Abstract
► Monoclonal antibody 5C4 inhibited the binding of tetanus toxin to receptor GT1b. ► The neutralizing activity of monoclonal antibody 5C4 is as high as 73.7IU/mg. ► 5C4 recognized linear epitope TC(1155–1171), which span from 1155Lys to 1171Val. ► Vaccination of TC(1155–1171) elicited protective immunity in mice.

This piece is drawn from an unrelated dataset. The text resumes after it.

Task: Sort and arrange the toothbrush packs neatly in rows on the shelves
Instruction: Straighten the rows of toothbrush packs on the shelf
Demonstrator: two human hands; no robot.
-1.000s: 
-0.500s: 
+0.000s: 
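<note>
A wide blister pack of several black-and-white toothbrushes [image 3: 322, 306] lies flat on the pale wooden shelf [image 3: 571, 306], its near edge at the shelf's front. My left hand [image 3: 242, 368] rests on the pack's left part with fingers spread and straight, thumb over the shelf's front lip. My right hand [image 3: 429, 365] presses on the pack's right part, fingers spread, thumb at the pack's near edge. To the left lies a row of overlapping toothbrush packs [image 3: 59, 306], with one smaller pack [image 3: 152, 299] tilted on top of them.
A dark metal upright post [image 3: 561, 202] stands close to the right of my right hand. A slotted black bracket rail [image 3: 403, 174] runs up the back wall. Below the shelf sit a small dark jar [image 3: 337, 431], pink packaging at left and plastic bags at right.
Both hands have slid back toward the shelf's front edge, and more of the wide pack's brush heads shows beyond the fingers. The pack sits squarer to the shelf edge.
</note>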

Tetanus, a severe infectious disease, is caused by tetanus toxin (TT) from Clostridium tetani, which remains one of the most critical unsolved health problems despite preventive strategies. The carboxyl terminal of TT (TTC) is responsible for the binding of TT to neurons and for its toxicity and has been proven to be immunogenic and protective in various forms. It would therefore be extremely interesting to identify the epitope on TTC at a molecular level. In this study, we generated a neutralizing monoclonal antibody, 5C4, which inhibited TT binding to its receptor and was efficiently protective at 73.7IU/mg. Moreover, 5C4 recognized a novel linear epitope on TT, namely TC(1155–1171), which spans from Lys1155 to Val1171. In addition, TC(1155–1171) was shown to elicit the production of a serum IgG that protected mice against a challenge with TT. These results suggested that TC(1155–1171) and the monoclonal antibody 5C4 are good candidates for the development of epitope-based vaccines and therapeutic antibodies against tetanus.